BEGIN

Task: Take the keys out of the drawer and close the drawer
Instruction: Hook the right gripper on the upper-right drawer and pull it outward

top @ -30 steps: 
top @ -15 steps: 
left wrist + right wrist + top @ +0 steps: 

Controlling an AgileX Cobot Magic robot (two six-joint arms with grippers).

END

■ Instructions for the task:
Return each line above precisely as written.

■ Written reply:
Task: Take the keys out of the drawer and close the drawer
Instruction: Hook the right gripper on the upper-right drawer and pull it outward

top @ -30 steps: 
top @ -15 steps: 
left wrist + right wrist + top @ +0 steps: 

Controlling an AgileX Cobot Magic robot (two six-joint arms with grippers).

No part of the answer remains open.